Instructions for the task:
Write the listing below out again in full, dropping its pictures.

##### Available data #####

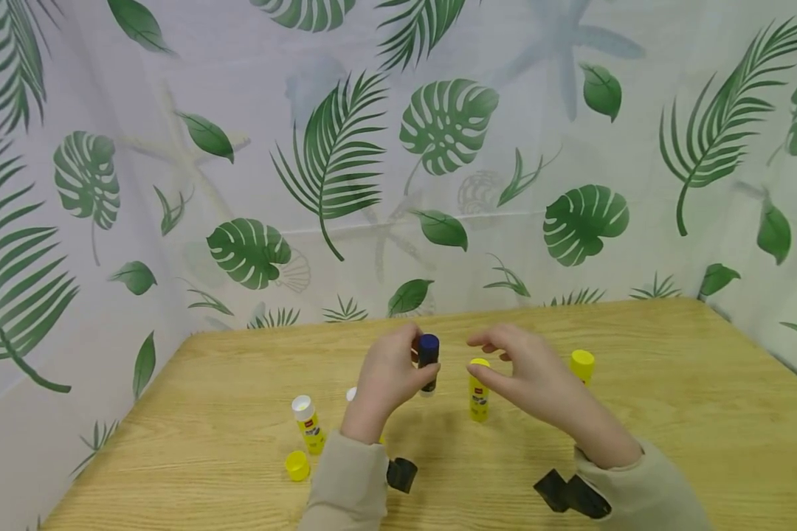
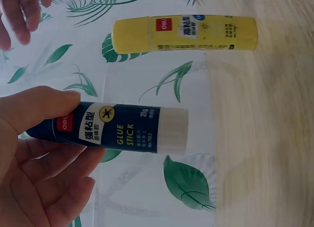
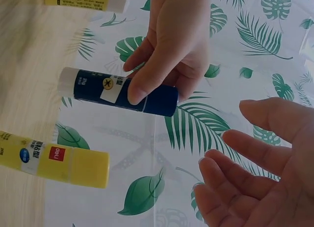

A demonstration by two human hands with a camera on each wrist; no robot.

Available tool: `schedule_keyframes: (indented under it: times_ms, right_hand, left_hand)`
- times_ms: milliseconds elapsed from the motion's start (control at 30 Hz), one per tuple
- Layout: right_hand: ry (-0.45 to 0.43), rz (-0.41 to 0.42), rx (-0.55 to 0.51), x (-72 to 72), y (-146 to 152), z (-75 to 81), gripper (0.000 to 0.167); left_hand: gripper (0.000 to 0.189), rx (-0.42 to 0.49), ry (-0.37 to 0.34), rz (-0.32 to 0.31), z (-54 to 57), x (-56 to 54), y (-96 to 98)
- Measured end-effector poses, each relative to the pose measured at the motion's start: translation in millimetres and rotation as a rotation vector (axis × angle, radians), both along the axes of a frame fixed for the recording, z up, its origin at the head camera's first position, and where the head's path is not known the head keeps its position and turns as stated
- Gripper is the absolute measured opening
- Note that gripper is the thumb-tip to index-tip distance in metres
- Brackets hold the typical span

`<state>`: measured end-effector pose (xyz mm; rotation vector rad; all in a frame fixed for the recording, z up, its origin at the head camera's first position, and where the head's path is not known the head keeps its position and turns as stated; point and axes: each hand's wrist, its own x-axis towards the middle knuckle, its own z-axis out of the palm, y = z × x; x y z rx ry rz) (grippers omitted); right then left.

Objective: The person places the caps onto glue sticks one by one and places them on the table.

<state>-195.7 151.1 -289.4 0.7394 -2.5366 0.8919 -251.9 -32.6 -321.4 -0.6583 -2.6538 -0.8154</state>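
Observation:
My left hand (image 1: 387, 369) pinches a dark blue glue stick (image 2: 130, 126) between thumb and fingers. It is held upright, blue cap at the top and white base below. To its right, a capped yellow glue stick (image 1: 479, 402) stands upright on the table. My right hand (image 1: 531, 376) is beside that stick with nothing in its grasp; its thumb overlaps the yellow cap in the head view. Seen from the right wrist, its fingers (image 3: 235, 178) are spread and loosely bent, apart from both sticks.
Left of my left forearm stands an uncapped yellow glue stick (image 1: 311, 431), with a loose yellow cap (image 1: 297, 466) near its foot. A white top (image 1: 351, 394) peeks out behind my left hand. Beyond my right wrist is another yellow-capped stick (image 1: 581, 365). A leaf-patterned curtain (image 1: 345, 184) backs the wooden table (image 1: 206, 428).

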Motion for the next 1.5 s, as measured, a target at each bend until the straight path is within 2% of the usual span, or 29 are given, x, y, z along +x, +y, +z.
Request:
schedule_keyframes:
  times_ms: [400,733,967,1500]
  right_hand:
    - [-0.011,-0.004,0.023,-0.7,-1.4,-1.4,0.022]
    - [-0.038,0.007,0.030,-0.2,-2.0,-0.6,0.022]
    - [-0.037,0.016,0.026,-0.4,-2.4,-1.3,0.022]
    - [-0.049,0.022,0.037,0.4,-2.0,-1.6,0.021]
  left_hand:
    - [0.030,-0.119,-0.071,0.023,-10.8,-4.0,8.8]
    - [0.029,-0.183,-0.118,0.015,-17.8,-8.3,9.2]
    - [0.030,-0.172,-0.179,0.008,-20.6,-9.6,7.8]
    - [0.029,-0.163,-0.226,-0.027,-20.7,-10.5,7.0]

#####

Result of the exercise:
A demonstration by two human hands with a camera on each wrist; no robot.

Available tool: `schedule_keyframes: (indented under it: times_ms, right_hand, left_hand)`
- times_ms: milliseconds elapsed from the motion's start (control at 30 Hz), one per tuple
- Layout: right_hand: ry (-0.45 to 0.43), rz (-0.41 to 0.42), rx (-0.55 to 0.51), x (-72 to 72), y (-146 to 152), z (-75 to 81), gripper (0.000 to 0.167); left_hand: gripper (0.000 to 0.189), rx (-0.42 to 0.49), ry (-0.37 to 0.34), rz (-0.32 to 0.31), z (-54 to 57), x (-56 to 54), y (-96 to 98)
- Measured end-effector poses, each relative to the pose measured at the motion's start: translation in millimetres and rotation as a rotation vector (axis × angle, radians), both along the axes of a frame fixed for the recording, z up, its origin at the head camera's first position, and where the head's path is not known the head keeps its position and turns as stated
- Gripper is the absolute measured opening
- Note that gripper is the thumb-tip to index-tip distance in metres
- Brackets hold the typical span

`<state>`: measured end-effector pose (xyz mm; rotation vector rad; all in a frame fixed for the recording, z up, its origin at the head camera's first position, and where the head's path is not known the head keeps its position and turns as stated; point and axes: each hand's wrist, its own x-axis towards the middle knuckle, its own z-axis out of the palm, y = z × x; x y z rx ry rz) (grippers omitted); right then left.

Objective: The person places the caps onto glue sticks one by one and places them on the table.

<state>-195.7 151.1 -289.4 0.7394 -2.5366 0.8919 -251.9 -32.6 -321.4 -0.6583 -2.6538 -0.8154</state>
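Observation:
My left hand (image 1: 387, 369) pinches a dark blue glue stick (image 2: 130, 126) between thumb and fingers. It is held upright, blue cap at the top and white base below. To its right, a capped yellow glue stick (image 1: 479, 402) stands upright on the table. My right hand (image 1: 531, 376) is beside that stick with nothing in its grasp; its thumb overlaps the yellow cap in the head view. Seen from the right wrist, its fingers (image 3: 235, 178) are spread and loosely bent, apart from both sticks.
Left of my left forearm stands an uncapped yellow glue stick (image 1: 311, 431), with a loose yellow cap (image 1: 297, 466) near its foot. A white top (image 1: 351, 394) peeks out behind my left hand. Beyond my right wrist is another yellow-capped stick (image 1: 581, 365). A leaf-patterned curtain (image 1: 345, 184) backs the wooden table (image 1: 206, 428).
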
Motion for the next 1.5 s, as measured, a target at each bend until the straight path is within 2% of the usual span, or 29 are given, x, y, z along +x, +y, +z.
Request:
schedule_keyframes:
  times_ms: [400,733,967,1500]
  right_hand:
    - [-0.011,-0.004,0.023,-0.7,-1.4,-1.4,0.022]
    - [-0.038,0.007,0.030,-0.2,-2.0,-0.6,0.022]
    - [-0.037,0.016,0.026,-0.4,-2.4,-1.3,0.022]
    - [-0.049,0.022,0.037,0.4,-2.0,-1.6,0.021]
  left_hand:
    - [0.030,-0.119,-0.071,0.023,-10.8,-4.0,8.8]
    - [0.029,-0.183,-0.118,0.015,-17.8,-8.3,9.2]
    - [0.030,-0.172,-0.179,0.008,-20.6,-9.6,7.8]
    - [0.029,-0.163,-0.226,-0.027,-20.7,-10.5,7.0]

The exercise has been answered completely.